Hoje bateu aquelas saudades que há tempo não sentia, pensei logo em ti, és
o motivo destas saudades que os meus sentimentos fingem não sentir. Queria
ver-te pessoalmente um dia deste, e que olhasses bem nos meus olhos e dizer-me o
que ela na verdade expressa. Queria que um dia me visses a prantear por perda de
um ente-querido, da pessoa que amo na ausência porque você o levou para o além,
longe das pessoas que tanto lhe amam assim como eu. Pelo menos venha-me visitar
pessoalmente morte, verás os oceanos de dores que sinto pela
perda de um amor, de um ser que você o levou.

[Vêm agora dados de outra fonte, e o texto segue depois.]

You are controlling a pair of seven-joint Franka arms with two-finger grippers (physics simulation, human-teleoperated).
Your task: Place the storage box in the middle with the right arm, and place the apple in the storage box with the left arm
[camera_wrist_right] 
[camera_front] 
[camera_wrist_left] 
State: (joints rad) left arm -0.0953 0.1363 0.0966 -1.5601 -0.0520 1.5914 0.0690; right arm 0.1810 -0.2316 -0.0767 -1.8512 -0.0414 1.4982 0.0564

Queria dizer-te também que vejo tantas gentes algures desse universo a
prantearem porque você levou as pessoas que tanto amam. Vejo pessoas carentes
rogando para que tuas levas, mas, não os julgo, apenas pergunto-me se essas
pessoas conhecem-te mesmo ou não. A verdade é que eu também não conheço-te, mas
quem sabe amanhã! Desculpa, mas você é malvada, desgraçada, sem piedade, cruel,
bicha e sei lá mais quantos nomes que identifica a tua pessoa. Não passa de uma
infeliz que procura saciar a tua solidão com a minha humanidade. Mesmo assim
peço-te uma conversa pessoalmente para sentires a minha dor expresso pelo meu
rosto banhado de lágrimas, que antes foi branqueada e por ti perdeu o brilho. Aquelas
lágrimas que fecundou saudades quente. Quero ver-te morte, e se me permitires mostrá-lo-ei
o que é sentir dor por ausentes.
Provavelmente não sabe onde estou neste momento porque ainda não morri. Mas
saberás assim que leres este escrito; estou entre os cantos da solidão carente
de saudades, perante a sala de aulas e perdido dentro de mim mesmo e com fogo
de lágrimas queimando o meu rosto. Sabes o por quê? Porque você levou um amor
meu a cinco anos atrás e hoje tudo que desfila em minha cabeça são memórias
retratando os momentos que a vida deu-me a oportunidade de vive-lo. Mas peço-te
para não pensares que eu sou um museu, apenas sou um ser humano não alheio de
memórias. Vem morte, quero conhecer-te pessoalmente e esfregar na tua maldita
cara toda minha dor, dos meus irmãos também, e se irritar-me esfregar as dores
de toda a humanidade, especialmente das pessoas que eu amo e perderam os seus
amores por tua causa, dessas pessoas quero dizer-te pessoalmente e se ficares
irado com tudo que eu irei dizer-te, podemos lutar. Estarei preparado para
socar a tua cara nojenta.
Ao meu querido morto, subscrevo: ainda te amo, sei que nunca disse-te isso
quando em vida estavas, e também não sei os motivos.Esses sentimentos que sinto
por ti o meu coração sempre expressam em muitos textos que se encontram
espalhados quase em todos cantos dessa humanidade. Mesmo assim, hoje ainda
escrevo para ti na mesma folha que escrevo para a morte e, espero que ao leres
estejas perto dela para ela conhecer também a tua dor. Eis o motivo dessa
carta: saudades tuas. Essas saudades fazem-me pensar que foi ontem que te
perdemos, e que hoje é o dia em que o nosso quintal de Viana encheu-se de
pessoas nas algazarras pela tua partida. Submete-me a pensar na dor que a mamã
sentia naquele momento, e o que a tua irmã, a tia Nguejia,exprimia toda a dor
no solo daquele quintal por tu se ausentar. Penso também no quintal que em
segundo tornou-se num rio feito de lágrimas na fusão dos lacrimejo da Pungua,
Ngola, da Ila, do Ngongo e dos meus lacrimejo.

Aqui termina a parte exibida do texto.